Ketiga, perbaikan tata kelola pemerintahan melalui peningkatan koordinasi dan pelaksanaan pengawasan oleh DPR, DPD, BPK, perguruan tinggi negeri, serta pembentukan badan khusus yang berada di bawah presiden.
Perbaikan tata kelola pemerintahan dalam Perubahan Kedua atas UU 21/2001 juga dalam bentuk adanya rencana induk (grand desain) arah pembangunan.

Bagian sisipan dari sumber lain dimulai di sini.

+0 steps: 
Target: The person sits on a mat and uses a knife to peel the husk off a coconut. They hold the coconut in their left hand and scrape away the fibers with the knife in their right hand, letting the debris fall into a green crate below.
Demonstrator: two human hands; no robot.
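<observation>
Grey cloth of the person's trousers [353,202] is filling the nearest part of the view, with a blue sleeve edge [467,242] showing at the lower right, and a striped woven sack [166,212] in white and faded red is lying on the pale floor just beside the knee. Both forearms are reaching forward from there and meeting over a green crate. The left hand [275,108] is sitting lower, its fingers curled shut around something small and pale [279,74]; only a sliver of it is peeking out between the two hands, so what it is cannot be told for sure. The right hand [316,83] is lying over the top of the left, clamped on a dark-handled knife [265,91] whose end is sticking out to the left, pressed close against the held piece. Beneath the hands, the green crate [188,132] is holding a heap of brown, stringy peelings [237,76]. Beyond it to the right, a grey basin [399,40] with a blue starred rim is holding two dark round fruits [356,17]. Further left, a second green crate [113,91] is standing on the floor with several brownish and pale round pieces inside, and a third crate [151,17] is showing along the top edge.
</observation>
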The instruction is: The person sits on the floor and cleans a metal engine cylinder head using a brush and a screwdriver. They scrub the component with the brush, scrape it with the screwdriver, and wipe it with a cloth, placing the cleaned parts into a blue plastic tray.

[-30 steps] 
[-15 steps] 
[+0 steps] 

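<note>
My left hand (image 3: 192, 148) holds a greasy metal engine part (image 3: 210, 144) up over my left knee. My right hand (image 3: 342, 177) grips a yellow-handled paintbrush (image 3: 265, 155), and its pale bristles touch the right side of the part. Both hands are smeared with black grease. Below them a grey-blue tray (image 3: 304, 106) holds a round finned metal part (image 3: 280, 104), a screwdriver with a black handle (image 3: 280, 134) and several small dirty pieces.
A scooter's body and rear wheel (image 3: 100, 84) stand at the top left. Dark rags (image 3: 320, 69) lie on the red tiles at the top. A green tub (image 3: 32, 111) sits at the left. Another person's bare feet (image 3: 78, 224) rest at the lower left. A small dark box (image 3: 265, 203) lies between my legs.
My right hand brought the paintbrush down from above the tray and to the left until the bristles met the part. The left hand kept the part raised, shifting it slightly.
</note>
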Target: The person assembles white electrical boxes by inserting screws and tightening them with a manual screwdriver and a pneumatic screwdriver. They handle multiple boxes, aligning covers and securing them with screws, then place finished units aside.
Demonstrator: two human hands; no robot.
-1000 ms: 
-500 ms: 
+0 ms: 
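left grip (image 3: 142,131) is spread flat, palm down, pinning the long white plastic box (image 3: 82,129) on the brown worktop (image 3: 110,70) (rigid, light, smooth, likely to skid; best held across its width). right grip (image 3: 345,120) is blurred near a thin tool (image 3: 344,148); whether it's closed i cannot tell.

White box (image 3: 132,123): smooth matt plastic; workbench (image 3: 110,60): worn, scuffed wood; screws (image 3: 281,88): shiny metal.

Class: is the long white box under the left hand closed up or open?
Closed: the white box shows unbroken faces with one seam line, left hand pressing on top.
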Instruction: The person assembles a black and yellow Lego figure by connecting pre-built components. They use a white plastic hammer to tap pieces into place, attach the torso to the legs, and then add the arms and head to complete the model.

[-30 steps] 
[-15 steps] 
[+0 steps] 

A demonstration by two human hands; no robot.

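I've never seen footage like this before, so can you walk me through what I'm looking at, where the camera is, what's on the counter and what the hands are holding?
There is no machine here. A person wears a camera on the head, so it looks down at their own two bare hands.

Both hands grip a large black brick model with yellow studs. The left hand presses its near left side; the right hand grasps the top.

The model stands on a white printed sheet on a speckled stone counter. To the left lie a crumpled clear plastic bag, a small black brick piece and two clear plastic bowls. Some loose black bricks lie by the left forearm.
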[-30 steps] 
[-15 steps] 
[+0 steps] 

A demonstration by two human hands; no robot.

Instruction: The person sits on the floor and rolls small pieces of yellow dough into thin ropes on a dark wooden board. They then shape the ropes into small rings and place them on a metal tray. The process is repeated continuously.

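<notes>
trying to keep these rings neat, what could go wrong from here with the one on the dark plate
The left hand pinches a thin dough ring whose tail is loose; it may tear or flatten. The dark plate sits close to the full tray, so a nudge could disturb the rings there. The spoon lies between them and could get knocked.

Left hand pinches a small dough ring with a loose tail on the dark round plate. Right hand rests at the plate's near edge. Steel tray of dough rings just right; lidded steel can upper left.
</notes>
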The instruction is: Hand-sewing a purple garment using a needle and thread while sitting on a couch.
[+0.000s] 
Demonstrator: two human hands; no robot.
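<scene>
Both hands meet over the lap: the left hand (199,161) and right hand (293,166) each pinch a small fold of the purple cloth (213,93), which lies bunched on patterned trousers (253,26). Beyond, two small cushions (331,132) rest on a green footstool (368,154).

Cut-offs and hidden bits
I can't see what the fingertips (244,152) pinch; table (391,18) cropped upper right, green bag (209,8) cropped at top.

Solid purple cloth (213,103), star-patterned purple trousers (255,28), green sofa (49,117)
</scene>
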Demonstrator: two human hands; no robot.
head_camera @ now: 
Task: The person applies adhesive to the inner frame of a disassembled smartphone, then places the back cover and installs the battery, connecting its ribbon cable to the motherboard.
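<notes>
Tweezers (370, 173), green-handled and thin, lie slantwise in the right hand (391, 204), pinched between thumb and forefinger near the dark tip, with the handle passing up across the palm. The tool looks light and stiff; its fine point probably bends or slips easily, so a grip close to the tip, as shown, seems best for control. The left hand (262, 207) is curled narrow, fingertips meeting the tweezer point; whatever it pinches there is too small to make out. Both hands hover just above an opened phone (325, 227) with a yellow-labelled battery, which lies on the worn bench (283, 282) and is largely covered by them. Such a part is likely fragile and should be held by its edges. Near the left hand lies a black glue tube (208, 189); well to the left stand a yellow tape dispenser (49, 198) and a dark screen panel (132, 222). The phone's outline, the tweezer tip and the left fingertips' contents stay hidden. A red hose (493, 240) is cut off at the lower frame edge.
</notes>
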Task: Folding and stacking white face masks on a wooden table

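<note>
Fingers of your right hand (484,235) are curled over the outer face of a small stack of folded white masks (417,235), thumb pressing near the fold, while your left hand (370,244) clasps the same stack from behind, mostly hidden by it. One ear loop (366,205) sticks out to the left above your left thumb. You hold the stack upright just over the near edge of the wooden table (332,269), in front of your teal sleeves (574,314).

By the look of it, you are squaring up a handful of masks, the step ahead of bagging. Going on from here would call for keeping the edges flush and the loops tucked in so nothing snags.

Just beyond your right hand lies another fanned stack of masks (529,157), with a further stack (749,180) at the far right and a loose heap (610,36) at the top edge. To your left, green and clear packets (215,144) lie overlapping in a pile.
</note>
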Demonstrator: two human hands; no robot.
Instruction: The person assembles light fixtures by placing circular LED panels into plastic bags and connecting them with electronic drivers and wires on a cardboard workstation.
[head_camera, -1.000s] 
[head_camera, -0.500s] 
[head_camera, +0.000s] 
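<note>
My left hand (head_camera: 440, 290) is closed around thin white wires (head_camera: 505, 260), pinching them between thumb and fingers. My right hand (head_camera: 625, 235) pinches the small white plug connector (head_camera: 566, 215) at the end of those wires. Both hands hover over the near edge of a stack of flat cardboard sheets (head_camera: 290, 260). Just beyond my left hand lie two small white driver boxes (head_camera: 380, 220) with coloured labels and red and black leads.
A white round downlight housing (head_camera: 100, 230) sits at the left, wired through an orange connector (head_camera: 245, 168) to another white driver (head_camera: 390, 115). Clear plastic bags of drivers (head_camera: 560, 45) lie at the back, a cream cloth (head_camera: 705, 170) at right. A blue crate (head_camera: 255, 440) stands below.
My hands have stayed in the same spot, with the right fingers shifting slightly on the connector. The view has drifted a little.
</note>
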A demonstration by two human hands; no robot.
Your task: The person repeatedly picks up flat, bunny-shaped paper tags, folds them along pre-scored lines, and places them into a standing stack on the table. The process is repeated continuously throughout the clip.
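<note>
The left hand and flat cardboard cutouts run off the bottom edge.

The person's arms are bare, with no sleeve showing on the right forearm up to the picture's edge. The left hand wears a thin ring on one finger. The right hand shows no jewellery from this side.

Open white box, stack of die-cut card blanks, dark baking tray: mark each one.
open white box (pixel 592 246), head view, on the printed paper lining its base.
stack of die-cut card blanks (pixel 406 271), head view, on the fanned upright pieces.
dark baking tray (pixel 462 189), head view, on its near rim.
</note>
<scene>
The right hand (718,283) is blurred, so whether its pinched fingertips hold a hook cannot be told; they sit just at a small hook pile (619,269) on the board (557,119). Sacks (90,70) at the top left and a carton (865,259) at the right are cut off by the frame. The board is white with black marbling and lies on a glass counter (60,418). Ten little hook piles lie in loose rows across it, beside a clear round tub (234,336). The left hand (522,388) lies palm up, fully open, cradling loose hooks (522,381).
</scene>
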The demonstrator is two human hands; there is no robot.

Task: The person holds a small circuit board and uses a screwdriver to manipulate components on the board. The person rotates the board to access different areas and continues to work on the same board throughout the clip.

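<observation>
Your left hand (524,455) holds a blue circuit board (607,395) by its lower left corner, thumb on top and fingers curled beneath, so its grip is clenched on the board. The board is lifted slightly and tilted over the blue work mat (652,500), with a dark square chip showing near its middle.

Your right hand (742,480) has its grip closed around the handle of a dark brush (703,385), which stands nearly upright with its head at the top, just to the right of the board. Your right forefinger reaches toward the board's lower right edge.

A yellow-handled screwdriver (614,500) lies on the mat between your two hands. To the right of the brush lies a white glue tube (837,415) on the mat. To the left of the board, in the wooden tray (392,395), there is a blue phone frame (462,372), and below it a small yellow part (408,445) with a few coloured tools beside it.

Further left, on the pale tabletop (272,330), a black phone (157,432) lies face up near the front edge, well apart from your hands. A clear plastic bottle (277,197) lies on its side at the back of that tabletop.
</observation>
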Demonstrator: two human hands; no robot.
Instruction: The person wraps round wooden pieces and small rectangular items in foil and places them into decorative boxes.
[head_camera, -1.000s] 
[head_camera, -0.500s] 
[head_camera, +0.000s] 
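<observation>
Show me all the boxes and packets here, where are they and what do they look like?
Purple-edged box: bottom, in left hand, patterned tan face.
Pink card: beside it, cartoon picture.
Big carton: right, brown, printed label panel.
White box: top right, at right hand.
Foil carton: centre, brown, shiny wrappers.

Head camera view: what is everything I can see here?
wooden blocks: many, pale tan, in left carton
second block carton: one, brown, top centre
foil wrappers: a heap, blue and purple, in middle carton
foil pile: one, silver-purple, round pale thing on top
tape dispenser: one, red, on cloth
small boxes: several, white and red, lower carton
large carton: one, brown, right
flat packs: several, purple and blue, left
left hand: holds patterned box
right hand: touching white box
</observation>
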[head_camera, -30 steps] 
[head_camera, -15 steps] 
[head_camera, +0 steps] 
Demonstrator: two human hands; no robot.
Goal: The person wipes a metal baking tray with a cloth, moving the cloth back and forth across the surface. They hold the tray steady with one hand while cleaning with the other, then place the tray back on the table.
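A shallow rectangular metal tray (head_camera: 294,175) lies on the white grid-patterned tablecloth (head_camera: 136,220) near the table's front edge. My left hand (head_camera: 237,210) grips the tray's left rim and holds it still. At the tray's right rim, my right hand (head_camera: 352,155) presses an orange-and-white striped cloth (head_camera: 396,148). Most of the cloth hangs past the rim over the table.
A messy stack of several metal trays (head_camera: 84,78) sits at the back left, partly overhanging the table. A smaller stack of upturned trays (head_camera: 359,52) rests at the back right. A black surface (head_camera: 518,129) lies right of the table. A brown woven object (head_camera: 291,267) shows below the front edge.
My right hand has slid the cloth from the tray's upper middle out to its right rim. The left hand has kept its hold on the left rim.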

Kemudian, pembagian dana otsus menjadi penggunaan bersifat umum (block grant), serta berbasis kinerja (specific grant) agar lebih fokus dalam mencapai target kinerja output dan outcome.
Selain itu, perbaikan mekanisme pembagian dan penyaluran dana otsus yang langsung ke kabupaten/kota guna percepatan pemanfaatan. Setelah RUU ini diundangkan, pemerintah akan sosialisasi dan menyusun peraturan pelaksanaan dalam bentuk Peraturan Pemerintah (PP).